What to do:
Give back every entry below, unchanged.

Supplied entries:

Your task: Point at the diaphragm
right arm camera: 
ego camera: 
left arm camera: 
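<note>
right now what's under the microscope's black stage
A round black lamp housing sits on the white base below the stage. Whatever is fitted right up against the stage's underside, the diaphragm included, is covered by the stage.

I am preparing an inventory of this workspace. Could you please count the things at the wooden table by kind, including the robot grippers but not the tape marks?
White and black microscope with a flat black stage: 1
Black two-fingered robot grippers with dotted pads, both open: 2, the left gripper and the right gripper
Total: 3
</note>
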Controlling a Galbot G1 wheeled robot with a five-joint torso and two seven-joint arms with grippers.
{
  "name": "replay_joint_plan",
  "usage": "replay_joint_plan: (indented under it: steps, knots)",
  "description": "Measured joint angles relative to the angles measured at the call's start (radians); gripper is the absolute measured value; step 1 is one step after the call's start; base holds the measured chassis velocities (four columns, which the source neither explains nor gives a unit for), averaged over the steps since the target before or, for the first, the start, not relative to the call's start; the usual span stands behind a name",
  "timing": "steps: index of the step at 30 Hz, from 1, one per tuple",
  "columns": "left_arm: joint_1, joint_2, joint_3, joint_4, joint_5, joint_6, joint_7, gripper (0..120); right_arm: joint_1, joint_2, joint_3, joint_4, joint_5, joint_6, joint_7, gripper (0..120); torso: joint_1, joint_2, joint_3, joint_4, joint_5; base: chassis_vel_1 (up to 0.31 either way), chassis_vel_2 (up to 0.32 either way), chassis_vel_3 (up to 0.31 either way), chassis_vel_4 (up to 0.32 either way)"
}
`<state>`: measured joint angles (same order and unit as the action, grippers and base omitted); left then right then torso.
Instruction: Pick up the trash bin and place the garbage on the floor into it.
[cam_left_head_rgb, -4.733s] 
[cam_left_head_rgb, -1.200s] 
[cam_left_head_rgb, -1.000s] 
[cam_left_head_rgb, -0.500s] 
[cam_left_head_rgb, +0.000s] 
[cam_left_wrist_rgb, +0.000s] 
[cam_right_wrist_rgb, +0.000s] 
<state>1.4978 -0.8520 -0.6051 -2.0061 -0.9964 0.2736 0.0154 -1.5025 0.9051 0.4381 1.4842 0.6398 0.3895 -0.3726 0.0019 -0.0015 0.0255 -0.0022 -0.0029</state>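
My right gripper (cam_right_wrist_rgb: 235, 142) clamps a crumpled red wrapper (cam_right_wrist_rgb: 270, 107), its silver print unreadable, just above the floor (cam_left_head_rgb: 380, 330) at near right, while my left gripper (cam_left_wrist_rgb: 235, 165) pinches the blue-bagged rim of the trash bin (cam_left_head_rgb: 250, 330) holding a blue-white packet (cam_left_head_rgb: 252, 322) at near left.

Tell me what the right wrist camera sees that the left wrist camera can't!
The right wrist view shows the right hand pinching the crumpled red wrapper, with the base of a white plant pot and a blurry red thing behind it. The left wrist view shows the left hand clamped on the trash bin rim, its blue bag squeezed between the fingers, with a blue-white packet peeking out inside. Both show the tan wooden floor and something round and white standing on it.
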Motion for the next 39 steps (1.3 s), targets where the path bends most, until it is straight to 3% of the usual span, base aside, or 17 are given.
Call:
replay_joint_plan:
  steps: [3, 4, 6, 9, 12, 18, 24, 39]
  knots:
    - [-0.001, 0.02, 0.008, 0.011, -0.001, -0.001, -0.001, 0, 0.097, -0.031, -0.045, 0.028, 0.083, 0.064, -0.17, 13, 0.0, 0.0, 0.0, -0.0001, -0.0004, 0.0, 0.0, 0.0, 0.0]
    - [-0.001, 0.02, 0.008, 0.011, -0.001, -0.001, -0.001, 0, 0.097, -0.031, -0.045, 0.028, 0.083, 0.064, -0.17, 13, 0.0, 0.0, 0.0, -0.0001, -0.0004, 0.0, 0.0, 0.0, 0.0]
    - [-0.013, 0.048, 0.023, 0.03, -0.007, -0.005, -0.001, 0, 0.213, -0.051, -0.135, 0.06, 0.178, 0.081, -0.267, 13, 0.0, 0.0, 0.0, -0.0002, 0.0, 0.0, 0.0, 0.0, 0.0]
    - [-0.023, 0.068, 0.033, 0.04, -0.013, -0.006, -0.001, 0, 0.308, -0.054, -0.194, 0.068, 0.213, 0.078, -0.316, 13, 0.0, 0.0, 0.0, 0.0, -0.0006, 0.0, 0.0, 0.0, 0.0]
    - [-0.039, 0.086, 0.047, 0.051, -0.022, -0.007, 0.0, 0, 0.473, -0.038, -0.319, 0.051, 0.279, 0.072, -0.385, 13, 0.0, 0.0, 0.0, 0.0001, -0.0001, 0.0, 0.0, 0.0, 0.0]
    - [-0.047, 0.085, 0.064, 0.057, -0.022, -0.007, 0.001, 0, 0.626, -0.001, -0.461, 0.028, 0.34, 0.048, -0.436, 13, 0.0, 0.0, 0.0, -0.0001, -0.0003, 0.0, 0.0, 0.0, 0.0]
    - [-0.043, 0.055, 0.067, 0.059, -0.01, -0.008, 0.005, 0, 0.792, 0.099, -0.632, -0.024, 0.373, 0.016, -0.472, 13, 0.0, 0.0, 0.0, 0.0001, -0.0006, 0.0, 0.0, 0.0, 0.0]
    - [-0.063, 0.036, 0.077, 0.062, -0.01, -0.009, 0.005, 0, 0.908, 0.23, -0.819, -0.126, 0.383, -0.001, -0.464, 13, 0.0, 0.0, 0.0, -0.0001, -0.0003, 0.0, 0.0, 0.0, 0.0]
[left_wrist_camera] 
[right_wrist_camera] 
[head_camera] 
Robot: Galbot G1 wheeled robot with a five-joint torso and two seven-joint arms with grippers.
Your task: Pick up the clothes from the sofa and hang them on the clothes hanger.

Response area:
Your task: Point at the diaphragm
right arm camera: 
ego camera: 
left arm camera: 
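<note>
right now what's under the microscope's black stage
A round black lamp housing sits on the white base below the stage. Whatever is fitted right up against the stage's underside, the diaphragm included, is covered by the stage.

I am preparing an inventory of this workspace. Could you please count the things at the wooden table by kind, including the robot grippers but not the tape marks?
White and black microscope with a flat black stage: 1
Black two-fingered robot grippers with dotted pads, both open: 2, the left gripper and the right gripper
Total: 3
</note>
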Controlling a Galbot G1 wheeled robot with a five-joint torso and two seven-joint arms with grippers.
{
  "name": "replay_joint_plan",
  "usage": "replay_joint_plan: (indented under it: steps, knots)",
  "description": "Measured joint angles relative to the angles measured at the call's start (radians); gripper is the absolute measured value; step 1 is one step after the call's start; base holds the measured chassis velocities (four columns, which the source neither explains nor gives a unit for), averaged over the steps since the target before or, for the first, the start, not relative to the call's start; the usual span stands behind a name",
  "timing": "steps: index of the step at 30 Hz, from 1, one per tuple",
  "columns": "left_arm: joint_1, joint_2, joint_3, joint_4, joint_5, joint_6, joint_7, gripper (0..120); right_arm: joint_1, joint_2, joint_3, joint_4, joint_5, joint_6, joint_7, gripper (0..120); torso: joint_1, joint_2, joint_3, joint_4, joint_5; base: chassis_vel_1 (up to 0.31 either way), chassis_vel_2 (up to 0.32 either way), chassis_vel_3 (up to 0.31 either way), chassis_vel_4 (up to 0.32 either way)"
}
`<state>`: measured joint angles (same order and unit as the action, grippers and base omitted); left then right then torso.
Instruction: Pick up the trash bin and place the garbage on the floor into it.
[cam_left_head_rgb, -4.733s] 
[cam_left_head_rgb, -1.200s] 
[cam_left_head_rgb, -1.000s] 
[cam_left_head_rgb, -0.500s] 
[cam_left_head_rgb, +0.000s] 
[cam_left_wrist_rgb, +0.000s] 
[cam_right_wrist_rgb, +0.000s] 
<state>1.4978 -0.8520 -0.6051 -2.0061 -0.9964 0.2736 0.0154 -1.5025 0.9051 0.4381 1.4842 0.6398 0.3895 -0.3726 0.0019 -0.0015 0.0255 -0.0022 -0.0029</state>
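My right gripper (cam_right_wrist_rgb: 235, 142) clamps a crumpled red wrapper (cam_right_wrist_rgb: 270, 107), its silver print unreadable, just above the floor (cam_left_head_rgb: 380, 330) at near right, while my left gripper (cam_left_wrist_rgb: 235, 165) pinches the blue-bagged rim of the trash bin (cam_left_head_rgb: 250, 330) holding a blue-white packet (cam_left_head_rgb: 252, 322) at near left.

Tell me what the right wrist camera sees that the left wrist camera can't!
The right wrist view shows the right hand pinching the crumpled red wrapper, with the base of a white plant pot and a blurry red thing behind it. The left wrist view shows the left hand clamped on the trash bin rim, its blue bag squeezed between the fingers, with a blue-white packet peeking out inside. Both show the tan wooden floor and something round and white standing on it.
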Motion for the next 39 steps (1.3 s), targets where the path bends most, until it is straight to 3% of the usual span, base aside, or 17 are given.
Call:
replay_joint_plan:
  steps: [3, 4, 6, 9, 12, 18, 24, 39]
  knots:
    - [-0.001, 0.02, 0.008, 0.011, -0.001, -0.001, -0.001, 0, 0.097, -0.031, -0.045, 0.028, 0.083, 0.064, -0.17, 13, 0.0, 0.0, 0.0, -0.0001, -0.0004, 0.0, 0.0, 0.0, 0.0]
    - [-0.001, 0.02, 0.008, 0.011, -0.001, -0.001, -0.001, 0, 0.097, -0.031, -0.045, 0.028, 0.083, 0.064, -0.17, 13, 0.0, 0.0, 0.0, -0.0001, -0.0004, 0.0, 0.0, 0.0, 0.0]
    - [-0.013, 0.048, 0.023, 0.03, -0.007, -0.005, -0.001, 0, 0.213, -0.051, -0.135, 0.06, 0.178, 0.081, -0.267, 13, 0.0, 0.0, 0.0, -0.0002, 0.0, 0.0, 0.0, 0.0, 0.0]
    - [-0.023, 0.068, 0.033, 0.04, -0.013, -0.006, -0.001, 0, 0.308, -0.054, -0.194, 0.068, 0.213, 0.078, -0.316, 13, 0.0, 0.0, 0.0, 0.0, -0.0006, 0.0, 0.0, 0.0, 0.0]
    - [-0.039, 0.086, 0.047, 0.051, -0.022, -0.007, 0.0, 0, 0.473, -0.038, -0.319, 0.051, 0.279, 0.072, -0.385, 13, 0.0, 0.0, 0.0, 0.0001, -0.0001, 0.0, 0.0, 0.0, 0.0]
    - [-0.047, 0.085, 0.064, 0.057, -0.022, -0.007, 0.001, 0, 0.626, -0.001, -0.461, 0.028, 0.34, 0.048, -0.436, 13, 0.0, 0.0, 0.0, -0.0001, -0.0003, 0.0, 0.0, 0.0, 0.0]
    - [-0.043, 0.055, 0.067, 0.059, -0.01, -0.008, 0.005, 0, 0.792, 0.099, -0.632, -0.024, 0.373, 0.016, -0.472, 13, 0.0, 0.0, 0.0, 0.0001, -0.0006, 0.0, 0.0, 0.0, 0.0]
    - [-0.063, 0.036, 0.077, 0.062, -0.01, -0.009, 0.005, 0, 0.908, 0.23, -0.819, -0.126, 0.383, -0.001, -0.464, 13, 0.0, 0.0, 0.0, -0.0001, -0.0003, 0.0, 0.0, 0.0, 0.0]
[left_wrist_camera] 
[right_wrist_camera] 
[head_camera] 
Robot: Galbot G1 wheeled robot with a five-joint torso and two seven-joint arms with grippers.
Your task: Pick up the clothes from the sofa and hang them on the clothes hanger.

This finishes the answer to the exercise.